Elle avait dix-sept ans, un sourire rouge et blanc, un anneau à chaque oreille et toute la vie devant elle.
Des rêves audacieux s’amoncelaient dans le ciel bleu de son innocence ; elle pensait au lycée, aux amis, au ciné et aux vacances.
Les murs de sa chambre étaient tapissés de posters : des jeunes femmes actrices ou aventurières, libres et libérées, insoumises et révoltées, indépendantes jusqu’à la pointe de leurs cigarettes à la menthe.
Parfois, elle s’imaginait à leur place, fière et forte – presque comme la moutarde -, incendiant les planches et les cœurs, dénonçant les injustices et les malfaiteurs, engagée et enragée, belle et rebelle : une femme moderne, une femme mondaine !
En attendant, au coin des cafés parisiens, elle refaisait le monde avec les copains, sirotant à petites gorgées son café noir et sa jeunesse, collectionnant les petites histoires et les jolies promesses.
Elle se coiffait d’un béret, même en plein cœur de l’été. Elle aimait dire qu’il empêchait ses idées de s’envoler, de même que ses bottes cloutées lestaient ses pieds pour ne pas partir en voyage, quelque part dans les nuages.
Elle glissait de temps en temps une cigarette entre ses lèvres carmin. Elle avait pris cette habitude “pour faire bien”, expirant la fumée d’une manière étudiée, coulant des regards à des garçons plus âgés.
Alors, elle se sentait si bien une Vogue à la main, plongée dans des bouquins féministes en se croyant artiste, qu’elle aurait voulu arrêter le temps, et savourer à jamais le présent.
Entre deux chapitres, à travers la vitre, elle laissait courir son regard sur les passants du boulevard. Partout, elle croyait voir son reflet, dans les flaques d’essence ou de pluie, les rétroviseurs et les bottes en cuir. La rue, c’était l’allégorie de son esprit, animée et vivante, pressée et bruyante.
Dans le bleu de ses yeux : un océan de pensées, l’immensité des cieux et quelques vagues agitées. Parfois c’était la tempête, alors elle prenait une cigarette, et les flots déchaînés de ses tourments s’apaisaient plus rapidement. Le soleil revenait toujours se réfugier dans ses pupilles irisées.

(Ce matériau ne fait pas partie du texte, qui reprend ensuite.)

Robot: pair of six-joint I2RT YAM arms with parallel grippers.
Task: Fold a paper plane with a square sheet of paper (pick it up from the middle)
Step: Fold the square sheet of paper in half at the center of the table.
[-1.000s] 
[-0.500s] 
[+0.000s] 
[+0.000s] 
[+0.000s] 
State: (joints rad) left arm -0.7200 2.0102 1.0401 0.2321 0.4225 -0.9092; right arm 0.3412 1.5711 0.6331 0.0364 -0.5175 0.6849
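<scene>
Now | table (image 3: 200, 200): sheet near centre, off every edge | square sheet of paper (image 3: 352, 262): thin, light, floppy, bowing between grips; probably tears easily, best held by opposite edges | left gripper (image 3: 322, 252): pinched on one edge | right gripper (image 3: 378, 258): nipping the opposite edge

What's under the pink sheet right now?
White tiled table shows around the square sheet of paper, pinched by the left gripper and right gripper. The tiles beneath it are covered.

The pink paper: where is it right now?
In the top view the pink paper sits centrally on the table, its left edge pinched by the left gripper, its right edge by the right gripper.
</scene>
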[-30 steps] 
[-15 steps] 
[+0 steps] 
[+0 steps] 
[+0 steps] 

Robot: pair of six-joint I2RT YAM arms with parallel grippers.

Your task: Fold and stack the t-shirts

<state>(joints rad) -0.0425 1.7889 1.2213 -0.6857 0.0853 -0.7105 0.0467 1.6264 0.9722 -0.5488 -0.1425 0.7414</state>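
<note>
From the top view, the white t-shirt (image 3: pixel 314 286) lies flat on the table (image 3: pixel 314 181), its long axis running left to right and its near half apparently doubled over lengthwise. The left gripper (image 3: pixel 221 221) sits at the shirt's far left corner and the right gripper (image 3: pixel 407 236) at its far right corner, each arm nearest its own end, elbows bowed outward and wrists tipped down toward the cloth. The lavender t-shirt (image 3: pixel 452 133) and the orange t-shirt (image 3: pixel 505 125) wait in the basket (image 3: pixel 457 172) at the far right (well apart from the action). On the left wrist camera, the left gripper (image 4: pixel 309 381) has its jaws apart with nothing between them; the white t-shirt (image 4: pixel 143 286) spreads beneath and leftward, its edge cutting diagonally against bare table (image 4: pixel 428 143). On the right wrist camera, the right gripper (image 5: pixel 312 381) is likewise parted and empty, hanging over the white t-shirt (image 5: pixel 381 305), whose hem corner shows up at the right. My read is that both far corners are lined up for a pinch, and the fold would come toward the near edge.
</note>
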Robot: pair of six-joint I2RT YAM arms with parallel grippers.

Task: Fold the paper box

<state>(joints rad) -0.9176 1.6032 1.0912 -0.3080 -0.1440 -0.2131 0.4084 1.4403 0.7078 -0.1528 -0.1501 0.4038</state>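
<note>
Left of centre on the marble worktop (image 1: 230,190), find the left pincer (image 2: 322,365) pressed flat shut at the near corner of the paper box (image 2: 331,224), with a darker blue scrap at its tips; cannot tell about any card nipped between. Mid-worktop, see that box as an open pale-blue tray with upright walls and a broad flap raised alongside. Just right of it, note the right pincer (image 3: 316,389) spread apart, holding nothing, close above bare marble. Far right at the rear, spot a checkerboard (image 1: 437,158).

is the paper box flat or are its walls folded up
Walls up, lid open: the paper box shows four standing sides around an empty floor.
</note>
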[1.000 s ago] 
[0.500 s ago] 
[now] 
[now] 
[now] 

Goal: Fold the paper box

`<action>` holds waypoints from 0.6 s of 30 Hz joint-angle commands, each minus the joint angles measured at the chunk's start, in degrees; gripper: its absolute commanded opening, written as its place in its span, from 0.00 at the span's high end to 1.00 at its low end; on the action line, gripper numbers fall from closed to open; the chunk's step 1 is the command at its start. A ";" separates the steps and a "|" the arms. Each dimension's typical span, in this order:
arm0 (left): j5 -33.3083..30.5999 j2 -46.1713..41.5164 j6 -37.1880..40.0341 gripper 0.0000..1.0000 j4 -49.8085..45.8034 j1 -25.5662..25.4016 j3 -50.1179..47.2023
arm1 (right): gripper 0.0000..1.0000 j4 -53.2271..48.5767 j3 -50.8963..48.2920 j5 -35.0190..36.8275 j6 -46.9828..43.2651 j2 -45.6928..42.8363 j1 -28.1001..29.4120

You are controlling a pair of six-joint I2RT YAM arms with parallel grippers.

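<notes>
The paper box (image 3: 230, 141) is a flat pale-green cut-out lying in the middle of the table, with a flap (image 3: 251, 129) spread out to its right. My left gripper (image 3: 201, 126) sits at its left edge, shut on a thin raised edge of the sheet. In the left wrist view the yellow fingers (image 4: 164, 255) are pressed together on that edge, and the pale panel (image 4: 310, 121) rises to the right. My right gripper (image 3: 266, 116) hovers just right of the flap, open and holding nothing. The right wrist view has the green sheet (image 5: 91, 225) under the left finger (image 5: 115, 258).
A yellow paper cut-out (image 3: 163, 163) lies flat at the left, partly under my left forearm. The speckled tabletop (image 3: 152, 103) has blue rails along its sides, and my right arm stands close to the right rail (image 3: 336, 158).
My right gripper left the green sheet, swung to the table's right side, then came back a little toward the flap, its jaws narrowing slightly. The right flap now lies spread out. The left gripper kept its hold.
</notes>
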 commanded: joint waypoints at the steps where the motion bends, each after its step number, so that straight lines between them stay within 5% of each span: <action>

Les notes d’une vieille ritournelle échappées d’un tourne-disque se mêlaient au tintement de la vaisselle et aux bavardages des touristes. Bercée par cette douce mélodie, elle se surprenait à quelques rêveries, griffonnait un bout de poème sur un petit carnet, quelques vers maladroits qu’elle ne relisait même pas. La vie l’inspirait dans sa fugacité. Elle essayait de saisir les instants éphémères, comme des papillons, et lorsqu’elle les capturait, elle écrivait ses impressions. Ces précieuses secondes dérobées au monde, figées dans leur envol et dans leur course folle, palpitaient à travers les pages et traverseraient les âges. Telle était sa vision du mot “rédaction”. Elle sentait vaguement que la vie était un sentiment, que la beauté n’existait que par procuration, que celle-là même était destinée à l’admiration ou à la disparition, que c’était pour cela qu’il fallait la protéger et la contempler avec respect. Sa poésie ressemblait à la vie, tour à tour tranchante et caressante. En quelques mots rimés, elle mettait l’univers à ses pieds. Et ça lui plaisait. Infiniment. Passionnément.
*
Elle a cinquante ans à présent, un sourire plus jaune que blanc, un anneau au quatrième doigt et ces rides qu’on appelle “pattes d’oie”.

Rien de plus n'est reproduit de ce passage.